Below is a C++ pseudocode for computing a 1D FFT in backward direction on the GPU:

#define DJ_FFT_IMPLEMENTATION // define this in exactly *one* .cpp file
#include "dj_fft.h"

some_function()
{
  int N = size_of_your_input; // input size
  auto myData = std::vector<std::complex<float>>(N); // input data

  // prepare data
  for (int i = 0; i < N; ++i) {
    myData[i] = some_float_value; // set element (i)
  }

  // compute backward 1D FFT
  auto fftData = dj::fft1d_gpu(myData, dj::fft_dir::FFT_BWD);

  // print the data
  for (int i = 0; i < N; ++i) {
    printf("{%f, %f}\n", fftData[i].real(), fftData[i].imag());
  }
}

Note that the return values of a GPU FFT may differ slightly from that of a regular FFT, due to the way floating point arithmetic is implemented.

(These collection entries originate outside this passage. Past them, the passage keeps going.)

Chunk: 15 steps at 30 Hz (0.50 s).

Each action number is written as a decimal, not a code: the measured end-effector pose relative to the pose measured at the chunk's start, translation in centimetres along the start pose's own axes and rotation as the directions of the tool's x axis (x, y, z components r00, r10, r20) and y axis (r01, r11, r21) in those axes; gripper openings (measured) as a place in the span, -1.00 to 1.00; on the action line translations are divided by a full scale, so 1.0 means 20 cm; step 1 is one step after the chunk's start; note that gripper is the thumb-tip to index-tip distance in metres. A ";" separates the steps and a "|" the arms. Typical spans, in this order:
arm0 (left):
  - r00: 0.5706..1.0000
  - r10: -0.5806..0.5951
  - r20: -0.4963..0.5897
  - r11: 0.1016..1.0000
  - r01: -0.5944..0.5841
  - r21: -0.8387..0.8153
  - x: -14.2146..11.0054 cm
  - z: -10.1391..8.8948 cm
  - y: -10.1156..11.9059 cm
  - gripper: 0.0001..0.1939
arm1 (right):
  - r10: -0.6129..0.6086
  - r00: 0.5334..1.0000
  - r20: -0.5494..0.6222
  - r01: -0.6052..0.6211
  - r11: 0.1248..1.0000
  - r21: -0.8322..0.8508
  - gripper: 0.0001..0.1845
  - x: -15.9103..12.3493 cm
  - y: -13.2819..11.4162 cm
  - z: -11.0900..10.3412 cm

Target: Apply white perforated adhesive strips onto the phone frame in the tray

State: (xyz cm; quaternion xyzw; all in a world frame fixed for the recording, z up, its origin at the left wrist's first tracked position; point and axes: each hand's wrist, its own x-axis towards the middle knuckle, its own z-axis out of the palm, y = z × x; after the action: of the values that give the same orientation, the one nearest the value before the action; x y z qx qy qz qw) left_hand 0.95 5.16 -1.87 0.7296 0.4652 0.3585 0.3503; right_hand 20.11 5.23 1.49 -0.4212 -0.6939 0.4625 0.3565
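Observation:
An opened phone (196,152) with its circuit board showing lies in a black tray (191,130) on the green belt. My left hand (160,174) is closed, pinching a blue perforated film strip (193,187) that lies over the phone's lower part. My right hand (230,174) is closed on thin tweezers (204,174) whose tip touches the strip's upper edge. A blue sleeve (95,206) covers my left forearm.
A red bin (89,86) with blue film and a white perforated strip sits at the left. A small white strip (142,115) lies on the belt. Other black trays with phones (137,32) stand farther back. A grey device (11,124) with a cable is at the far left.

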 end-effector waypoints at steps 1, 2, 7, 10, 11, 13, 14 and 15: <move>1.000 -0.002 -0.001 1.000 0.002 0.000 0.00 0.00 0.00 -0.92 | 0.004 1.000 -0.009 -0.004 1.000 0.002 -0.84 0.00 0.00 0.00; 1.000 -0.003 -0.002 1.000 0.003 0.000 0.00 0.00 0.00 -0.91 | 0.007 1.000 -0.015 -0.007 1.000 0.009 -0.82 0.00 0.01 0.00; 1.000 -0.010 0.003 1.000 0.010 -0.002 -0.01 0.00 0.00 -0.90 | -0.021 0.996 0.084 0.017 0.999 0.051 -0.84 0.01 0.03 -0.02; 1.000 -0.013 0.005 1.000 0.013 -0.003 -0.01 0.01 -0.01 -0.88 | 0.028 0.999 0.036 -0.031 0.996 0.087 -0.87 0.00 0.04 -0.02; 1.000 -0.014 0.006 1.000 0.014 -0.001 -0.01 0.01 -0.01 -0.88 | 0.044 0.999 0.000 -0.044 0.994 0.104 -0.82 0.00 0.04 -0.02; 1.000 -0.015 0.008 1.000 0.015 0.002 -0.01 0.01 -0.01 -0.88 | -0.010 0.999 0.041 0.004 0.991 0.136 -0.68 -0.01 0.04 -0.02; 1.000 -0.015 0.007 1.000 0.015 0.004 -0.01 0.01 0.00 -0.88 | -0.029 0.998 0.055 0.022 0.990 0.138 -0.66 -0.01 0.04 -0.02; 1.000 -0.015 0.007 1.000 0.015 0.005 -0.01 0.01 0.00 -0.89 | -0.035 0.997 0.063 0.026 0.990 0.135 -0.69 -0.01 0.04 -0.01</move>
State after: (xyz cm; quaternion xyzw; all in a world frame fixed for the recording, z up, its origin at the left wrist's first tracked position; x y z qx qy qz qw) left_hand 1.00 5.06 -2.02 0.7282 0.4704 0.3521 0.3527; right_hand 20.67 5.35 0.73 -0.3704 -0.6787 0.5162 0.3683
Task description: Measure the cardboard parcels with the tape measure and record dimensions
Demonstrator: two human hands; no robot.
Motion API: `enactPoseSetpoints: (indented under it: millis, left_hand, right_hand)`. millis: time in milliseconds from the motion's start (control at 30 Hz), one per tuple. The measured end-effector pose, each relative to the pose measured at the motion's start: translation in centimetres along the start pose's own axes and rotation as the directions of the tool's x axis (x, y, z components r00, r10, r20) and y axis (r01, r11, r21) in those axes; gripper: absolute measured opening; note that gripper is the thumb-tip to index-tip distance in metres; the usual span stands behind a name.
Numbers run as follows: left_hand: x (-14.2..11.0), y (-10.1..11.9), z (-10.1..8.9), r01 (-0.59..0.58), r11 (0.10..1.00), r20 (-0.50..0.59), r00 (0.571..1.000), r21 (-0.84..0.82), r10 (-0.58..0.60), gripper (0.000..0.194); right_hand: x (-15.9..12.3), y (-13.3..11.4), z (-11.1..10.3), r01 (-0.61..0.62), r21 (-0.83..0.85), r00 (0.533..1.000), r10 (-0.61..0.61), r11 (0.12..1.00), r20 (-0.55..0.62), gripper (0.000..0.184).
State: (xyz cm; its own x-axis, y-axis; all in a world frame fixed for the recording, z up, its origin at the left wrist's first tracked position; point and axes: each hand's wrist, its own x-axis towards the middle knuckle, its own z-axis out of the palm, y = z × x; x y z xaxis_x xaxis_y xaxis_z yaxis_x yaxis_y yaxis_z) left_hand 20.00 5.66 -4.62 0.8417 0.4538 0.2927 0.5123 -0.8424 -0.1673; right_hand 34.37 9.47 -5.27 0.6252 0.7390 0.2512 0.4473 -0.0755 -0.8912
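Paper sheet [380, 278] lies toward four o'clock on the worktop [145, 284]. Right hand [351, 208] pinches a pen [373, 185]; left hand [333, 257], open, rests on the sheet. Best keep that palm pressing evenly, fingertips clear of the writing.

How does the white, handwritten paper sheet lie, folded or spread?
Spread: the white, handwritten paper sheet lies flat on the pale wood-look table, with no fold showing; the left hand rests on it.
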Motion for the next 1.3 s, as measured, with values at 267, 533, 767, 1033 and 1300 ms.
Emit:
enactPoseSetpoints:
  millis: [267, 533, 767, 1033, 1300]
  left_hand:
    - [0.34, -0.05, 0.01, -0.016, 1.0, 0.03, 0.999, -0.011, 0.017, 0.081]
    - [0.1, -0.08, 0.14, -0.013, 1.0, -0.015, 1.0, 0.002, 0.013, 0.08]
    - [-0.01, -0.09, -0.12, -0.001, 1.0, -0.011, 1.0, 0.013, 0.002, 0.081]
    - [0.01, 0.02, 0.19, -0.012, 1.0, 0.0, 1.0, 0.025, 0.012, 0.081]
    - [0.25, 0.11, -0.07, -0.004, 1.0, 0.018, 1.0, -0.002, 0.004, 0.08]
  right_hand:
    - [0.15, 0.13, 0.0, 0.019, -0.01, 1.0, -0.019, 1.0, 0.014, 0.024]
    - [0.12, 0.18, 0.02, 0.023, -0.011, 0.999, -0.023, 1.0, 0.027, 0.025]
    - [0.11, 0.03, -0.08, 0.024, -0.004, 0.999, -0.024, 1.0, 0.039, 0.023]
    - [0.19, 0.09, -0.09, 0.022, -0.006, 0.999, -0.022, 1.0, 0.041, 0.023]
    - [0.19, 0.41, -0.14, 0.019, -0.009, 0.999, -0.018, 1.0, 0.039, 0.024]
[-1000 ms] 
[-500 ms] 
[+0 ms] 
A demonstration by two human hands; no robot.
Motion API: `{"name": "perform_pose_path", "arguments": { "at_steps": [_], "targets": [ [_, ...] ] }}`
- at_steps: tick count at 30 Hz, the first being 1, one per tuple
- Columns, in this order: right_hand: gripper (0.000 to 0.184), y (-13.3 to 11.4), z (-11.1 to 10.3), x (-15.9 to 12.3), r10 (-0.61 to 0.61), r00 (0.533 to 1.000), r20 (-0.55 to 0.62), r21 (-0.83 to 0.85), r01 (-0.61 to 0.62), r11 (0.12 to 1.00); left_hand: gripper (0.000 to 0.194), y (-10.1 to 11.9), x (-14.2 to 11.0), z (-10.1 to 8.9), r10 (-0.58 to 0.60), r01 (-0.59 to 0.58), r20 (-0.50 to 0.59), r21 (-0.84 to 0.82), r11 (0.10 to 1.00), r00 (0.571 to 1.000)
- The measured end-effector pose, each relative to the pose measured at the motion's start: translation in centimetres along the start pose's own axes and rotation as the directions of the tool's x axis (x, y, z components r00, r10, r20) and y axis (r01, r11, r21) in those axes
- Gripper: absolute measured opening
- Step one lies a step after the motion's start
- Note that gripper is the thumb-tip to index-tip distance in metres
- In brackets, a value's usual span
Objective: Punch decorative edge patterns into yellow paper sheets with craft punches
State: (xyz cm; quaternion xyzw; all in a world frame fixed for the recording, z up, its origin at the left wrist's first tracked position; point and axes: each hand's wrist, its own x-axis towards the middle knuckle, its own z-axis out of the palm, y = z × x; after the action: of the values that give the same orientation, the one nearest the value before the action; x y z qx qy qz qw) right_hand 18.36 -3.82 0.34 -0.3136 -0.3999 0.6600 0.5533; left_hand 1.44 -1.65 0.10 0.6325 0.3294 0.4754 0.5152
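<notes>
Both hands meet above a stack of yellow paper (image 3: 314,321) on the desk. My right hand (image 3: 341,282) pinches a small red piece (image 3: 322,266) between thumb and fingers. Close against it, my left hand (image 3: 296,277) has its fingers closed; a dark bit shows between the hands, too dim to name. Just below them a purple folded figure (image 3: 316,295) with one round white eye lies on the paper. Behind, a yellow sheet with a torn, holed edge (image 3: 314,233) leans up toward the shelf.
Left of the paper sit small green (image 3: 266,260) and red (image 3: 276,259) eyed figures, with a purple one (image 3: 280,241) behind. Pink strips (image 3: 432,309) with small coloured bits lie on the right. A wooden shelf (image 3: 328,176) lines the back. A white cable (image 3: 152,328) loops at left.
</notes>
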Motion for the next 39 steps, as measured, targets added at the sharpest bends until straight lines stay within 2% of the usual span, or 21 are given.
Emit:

For a complete example that compiles, see the examples/ directory.

GPU Acceleration (Advanced)

By default, the GPU accelerated routines run on the primary GPU. Users who want to run the FFT on a secondary GPU will have to create an OpenGL context themselves and use the fftNd_gpu_glready functions. You can create a custom OpenGL context with a cross-platform windowing library such as GLFW (https://www.glfw.org/), and an OpenGL function loader such as glad (https://glad.dav1d.de/). I'll probably add a sample at some point.

License

This library is in the public domain. You can do anything you want with them. You have no legal obligation to do anything else, although I appreciate attribution.

It is also licensed under the MIT open source license, if you have lawyers who are unhappy with public domain. The dj_fft.h source file includes an explicit dual-license for you to choose from.